The plane ax + by = 0 is rotated about its line of intersection with the plane z = 0 through an angle α. Prove that the equation of the plane in its new position is `"a"x + "b"y +- (sqrt("a"^2 + "b"^2) tan alpha)`z = 0.

Answer 1

Given planes are: 

ax + by = 0   ......(i)

z = 0  ......(ii)

Equation of any plane passing through the line of intersection of plane (i) and (ii) is

(ax + by) + kz = 0

⇒ ax + by + kz = 0   ......(iii)

Dividing both sides by `sqrt("a"^2 + "b"^2 + "k"^2)`, we get

`"a"/sqrt("a"^2 + "b"^2 + "k"^2) x + "b"/sqrt("a"^2 + "b"^2 + "k"^2) y + "k"/sqrt("a"^2 + "b"^2 + "k"^2) z` = 0

∴ Direction cosines of the normal to the plane are

`"a"/sqrt("a"^2 + "b"^2 + "k"^2)`

`"b"/sqrt("a"^2 + "b"^2 + "k"^2)`

`"k"/sqrt("a"^2 + "b"^2 + "k"^2)`

And the direction cosines of the plane (i) are

`"a"/sqrt("a"^2 + "b"^2), "b"/sqrt("a"^2 + "b"^2)`, 0

Since, a is the angle between the planes (i) and (iii), we get

`cos alpha = ("a"."a" + "b"."b" + "k".0)/(sqrt("a"^2 + "b"^2 + "k"^2)*sqrt("a"^2 + "b"^2)`

⇒ `cos alpha = ("a"^2 + "b"^2)/(sqrt("a"^2 + "b"^2 + "k"^2)*sqrt("a"^2 + "b"^2)`

⇒ `cos alpha = sqrt("a"^2 + "b"^2)/sqrt("a"^2 + "b"^2 + "k"^2)`

⇒ `cos^2alpha = ("a"^2 + "b"^2)/sqrt("a"^2 + "b"^2 + "k"^2)`

⇒ (a² + b² + k²) cos²α = a² + b²

⇒ a² cos²α + b² cos²α + k² cos²α = a² + b²

⇒ k² cos²α = a² – a² cos²α + b² – b² cos²α

⇒ k² cos²α = a²(1 – cos²α) + b²(1 – cos²α)

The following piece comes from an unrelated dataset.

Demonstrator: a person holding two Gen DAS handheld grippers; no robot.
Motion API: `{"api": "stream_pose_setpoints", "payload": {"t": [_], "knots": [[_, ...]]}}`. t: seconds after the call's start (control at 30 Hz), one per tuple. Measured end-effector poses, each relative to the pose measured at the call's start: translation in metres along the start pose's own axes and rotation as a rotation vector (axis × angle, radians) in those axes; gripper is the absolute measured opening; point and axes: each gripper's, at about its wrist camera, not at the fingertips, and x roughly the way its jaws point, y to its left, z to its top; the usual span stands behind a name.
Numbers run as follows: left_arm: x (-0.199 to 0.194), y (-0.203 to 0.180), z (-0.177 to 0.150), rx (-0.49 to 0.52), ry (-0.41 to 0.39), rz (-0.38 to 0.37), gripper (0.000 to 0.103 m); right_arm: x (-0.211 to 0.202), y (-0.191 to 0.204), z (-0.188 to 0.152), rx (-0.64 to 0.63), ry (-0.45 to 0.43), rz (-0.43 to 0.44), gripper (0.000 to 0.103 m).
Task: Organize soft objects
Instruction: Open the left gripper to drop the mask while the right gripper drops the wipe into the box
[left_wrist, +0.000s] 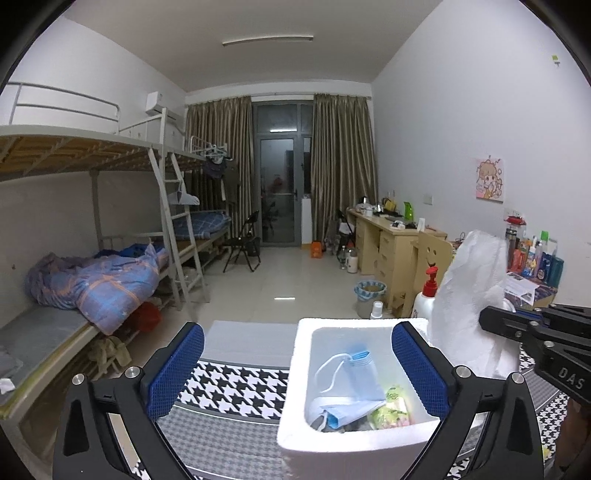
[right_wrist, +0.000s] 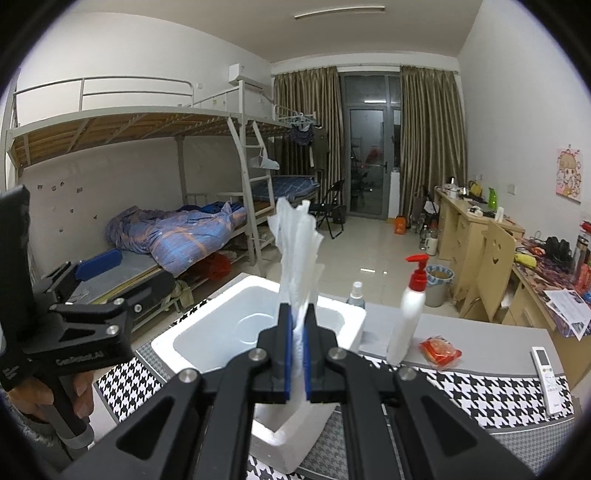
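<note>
A white foam box (left_wrist: 295, 373) stands on the houndstooth-covered table (left_wrist: 236, 384). Inside lie blue face masks (left_wrist: 354, 384) and a green packet (left_wrist: 395, 406). My left gripper (left_wrist: 297, 365) is open, its blue pads straddling the box's left wall, holding nothing. My right gripper (right_wrist: 297, 347) is shut on a white tissue (right_wrist: 297, 254) that stands upright above the box (right_wrist: 207, 339). In the left wrist view the tissue (left_wrist: 469, 295) hangs at the box's right side. In the right wrist view the left gripper (right_wrist: 99, 280) is at the left of the box.
A white pump bottle with red top (right_wrist: 410, 310), a small spray bottle (right_wrist: 356, 293), a red snack packet (right_wrist: 439, 350) and a white remote (right_wrist: 546, 373) sit on the table right of the box. Bunk beds (left_wrist: 85, 273) stand left; desks (left_wrist: 388, 236) and a chair stand right.
</note>
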Motion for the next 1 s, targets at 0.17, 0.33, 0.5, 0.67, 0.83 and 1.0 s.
{"api": "stream_pose_setpoints", "payload": {"t": [0.17,0.33,0.5,0.67,0.83,1.0], "knots": [[-0.003,0.005,-0.003,-0.008,-0.001,0.006,0.102,0.010,0.005,0.001,-0.004,0.023,0.011,0.007],[-0.002,0.011,-0.005,-0.017,-0.001,0.017,0.102,0.018,0.006,0.001,0.003,0.043,0.028,0.007],[-0.002,0.016,-0.007,-0.025,0.000,0.024,0.102,0.027,0.009,-0.001,0.012,0.071,0.038,0.007],[-0.002,0.020,-0.009,-0.034,-0.002,0.026,0.102,0.038,0.011,-0.001,0.021,0.099,0.056,0.008],[-0.001,0.022,-0.011,-0.045,0.001,0.029,0.102,0.054,0.012,-0.004,0.021,0.141,0.079,0.035],[0.003,0.028,-0.011,-0.056,0.004,0.034,0.102,0.056,0.012,-0.010,0.036,0.159,0.077,0.048]]}}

⇒ k² cos²α = a² sin²α + b² sin²α

⇒ k² cos²α = (a² + b²) sin²α

⇒ `"k"^2 = ("a"^2 + "b"^2) (sin^2 alpha)/(cos^2 alpha)`

⇒ k = `+- sqrt("a"^2 + "b"^2) . tan alpha`

Putting the value of k in equation (iii) we get

`"a"x + "b"y +- (sqrt("a"^2 + "b"^2) tan alpha)`z = 0 which is the required equation of plane.

Hence proved.